Eskins suggests that a good first step toward GenAI utilization would be “to start to understand how businesses are using these tools, how it's changing their business model. Then, we can start to underwrite to those things…Then, you can start to model some of those things and therefore start to price some of that for scale and evolve the existing products to account for any nuance. Because, certainly, there will be nuance that will be required over time.”
Responding to a Rapidly Changing Risk Landscape
Insurers emphasize that these tools also present opportunities to “reduce risk, to reduce fraud, [and] to detect security events and anomalies well in advance,” explains Eskins. “So, I think one of the things we can do to respond to the rapidly changing landscape is not move to any side of the extreme of ‘this is the world's greatest technology’ or ‘this is the technology that's going to destroy the world.’”
Eskins suggests asking questions and being open minded about underwriting; considering how to utilize tools to reduce risk within both insurers’ and insureds’ organizations; not overreacting; gaining a deeper understanding by collecting information and data; and communicating effectively about concerns and how they can be overcome to reduce concerns.
“More and more, we're talking to our clients about not just looking at [a client’s] immediate risk but making sure they're looking at and addressing the risks throughout their ecosystem…which reduces friction in the process and helps us all grow,” explains Quigley.
Then, Quigley explains, if the product goes down through no fault of the tech company, but because of a cloud host or provider, the company can still provide the amplification, indemnification, or assistance to the end user.
Challenges in Casualty Risk
“Tech companies now face a new reality as most insurers—focused on increasing casualty claims costs and lacking a true understanding of tech products’ casualty risk—have significantly lowered available limits, with few willing to go as high as $25 million across the tower,” according to the report.
“A heightened litigation environment, coupled with longer claim cycles and soaring jury verdicts, has created a perfect storm that is reshaping how insurers assess casualty risk overall.” For tech companies in particular, casualty-related issues are more pronounced as their products become more ubiquitous—from smart home devices to wearable technology to medical devices to vehicles and beyond.

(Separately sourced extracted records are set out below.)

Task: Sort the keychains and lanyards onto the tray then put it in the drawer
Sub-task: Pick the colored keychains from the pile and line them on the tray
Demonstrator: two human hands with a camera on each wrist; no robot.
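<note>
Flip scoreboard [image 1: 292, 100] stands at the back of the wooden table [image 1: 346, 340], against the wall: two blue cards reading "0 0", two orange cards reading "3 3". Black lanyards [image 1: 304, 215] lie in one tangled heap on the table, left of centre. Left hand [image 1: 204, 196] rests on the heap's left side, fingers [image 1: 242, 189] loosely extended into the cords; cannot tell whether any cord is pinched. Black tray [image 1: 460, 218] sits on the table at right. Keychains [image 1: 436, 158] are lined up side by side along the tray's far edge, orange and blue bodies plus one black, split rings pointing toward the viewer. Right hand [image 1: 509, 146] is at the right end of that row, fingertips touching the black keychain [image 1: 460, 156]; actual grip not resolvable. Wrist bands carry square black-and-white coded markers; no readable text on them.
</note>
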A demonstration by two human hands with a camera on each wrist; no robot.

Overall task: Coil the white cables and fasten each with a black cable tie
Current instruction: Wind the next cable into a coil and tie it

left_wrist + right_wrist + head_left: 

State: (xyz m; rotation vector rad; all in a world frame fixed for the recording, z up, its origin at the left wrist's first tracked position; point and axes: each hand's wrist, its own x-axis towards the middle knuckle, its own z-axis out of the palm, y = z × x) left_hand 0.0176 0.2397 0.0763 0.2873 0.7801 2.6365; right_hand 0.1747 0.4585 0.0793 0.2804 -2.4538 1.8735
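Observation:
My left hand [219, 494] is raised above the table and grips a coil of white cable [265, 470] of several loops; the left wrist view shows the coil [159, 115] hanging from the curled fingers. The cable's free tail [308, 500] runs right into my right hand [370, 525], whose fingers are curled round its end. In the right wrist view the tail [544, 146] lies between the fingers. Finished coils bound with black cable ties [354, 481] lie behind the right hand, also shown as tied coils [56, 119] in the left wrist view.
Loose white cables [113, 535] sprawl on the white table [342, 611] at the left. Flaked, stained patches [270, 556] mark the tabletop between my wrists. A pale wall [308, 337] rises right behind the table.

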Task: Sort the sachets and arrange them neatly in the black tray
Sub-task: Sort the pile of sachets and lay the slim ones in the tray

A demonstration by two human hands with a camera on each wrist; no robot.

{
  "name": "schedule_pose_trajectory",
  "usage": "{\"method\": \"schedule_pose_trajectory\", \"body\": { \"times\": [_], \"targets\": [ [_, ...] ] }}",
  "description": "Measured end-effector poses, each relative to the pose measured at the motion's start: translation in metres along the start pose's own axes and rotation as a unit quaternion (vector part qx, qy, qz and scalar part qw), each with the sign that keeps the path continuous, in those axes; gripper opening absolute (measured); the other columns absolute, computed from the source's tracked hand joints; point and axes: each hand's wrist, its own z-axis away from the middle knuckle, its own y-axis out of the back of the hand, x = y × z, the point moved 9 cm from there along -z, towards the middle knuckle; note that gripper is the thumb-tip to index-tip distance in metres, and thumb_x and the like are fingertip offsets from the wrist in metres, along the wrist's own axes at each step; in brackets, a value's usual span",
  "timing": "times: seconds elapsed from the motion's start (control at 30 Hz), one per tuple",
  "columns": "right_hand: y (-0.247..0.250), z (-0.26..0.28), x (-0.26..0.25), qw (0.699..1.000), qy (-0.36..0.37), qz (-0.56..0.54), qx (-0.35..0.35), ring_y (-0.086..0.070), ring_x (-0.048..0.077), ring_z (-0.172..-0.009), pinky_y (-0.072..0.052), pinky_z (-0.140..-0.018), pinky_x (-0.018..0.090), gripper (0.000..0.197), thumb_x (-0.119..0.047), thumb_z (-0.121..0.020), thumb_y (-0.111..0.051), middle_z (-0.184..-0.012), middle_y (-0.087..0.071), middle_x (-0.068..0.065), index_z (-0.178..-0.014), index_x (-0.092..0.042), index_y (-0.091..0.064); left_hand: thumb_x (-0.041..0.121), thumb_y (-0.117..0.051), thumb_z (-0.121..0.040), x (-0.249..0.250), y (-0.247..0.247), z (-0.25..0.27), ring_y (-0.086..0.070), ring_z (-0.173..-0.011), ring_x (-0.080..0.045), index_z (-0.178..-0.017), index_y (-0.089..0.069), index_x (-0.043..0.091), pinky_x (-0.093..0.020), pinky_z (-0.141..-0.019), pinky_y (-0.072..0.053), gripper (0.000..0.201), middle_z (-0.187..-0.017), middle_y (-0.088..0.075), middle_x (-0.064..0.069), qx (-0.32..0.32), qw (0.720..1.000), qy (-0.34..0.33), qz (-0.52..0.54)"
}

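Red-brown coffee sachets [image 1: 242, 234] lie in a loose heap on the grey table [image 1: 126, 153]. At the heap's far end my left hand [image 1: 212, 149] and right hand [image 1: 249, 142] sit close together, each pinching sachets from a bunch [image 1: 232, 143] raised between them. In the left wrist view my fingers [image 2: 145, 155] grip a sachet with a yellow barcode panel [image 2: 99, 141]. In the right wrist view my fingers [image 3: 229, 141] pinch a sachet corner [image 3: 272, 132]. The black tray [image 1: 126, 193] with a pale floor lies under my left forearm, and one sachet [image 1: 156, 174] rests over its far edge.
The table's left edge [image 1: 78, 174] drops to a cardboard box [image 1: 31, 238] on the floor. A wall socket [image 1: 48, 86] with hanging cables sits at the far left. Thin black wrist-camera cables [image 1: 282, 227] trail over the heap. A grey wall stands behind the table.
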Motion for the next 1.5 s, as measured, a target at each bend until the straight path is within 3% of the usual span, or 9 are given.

As Nuclear Verdicts and social inflation rise, insurers are increasingly cautious of tech products that could cause injuries, catastrophes, or fatalities. “The potential for high-stakes claims has made insurers hesitant to provide traditional limits, as they grapple with the uncertainty surrounding these risks.” As a result, tech companies face challenges securing desired casualty insurance limits. These changes in the casualty insurance market, the report emphasizes, require open communication between tech companies and insurers to enhance the chances of securing sufficient coverage.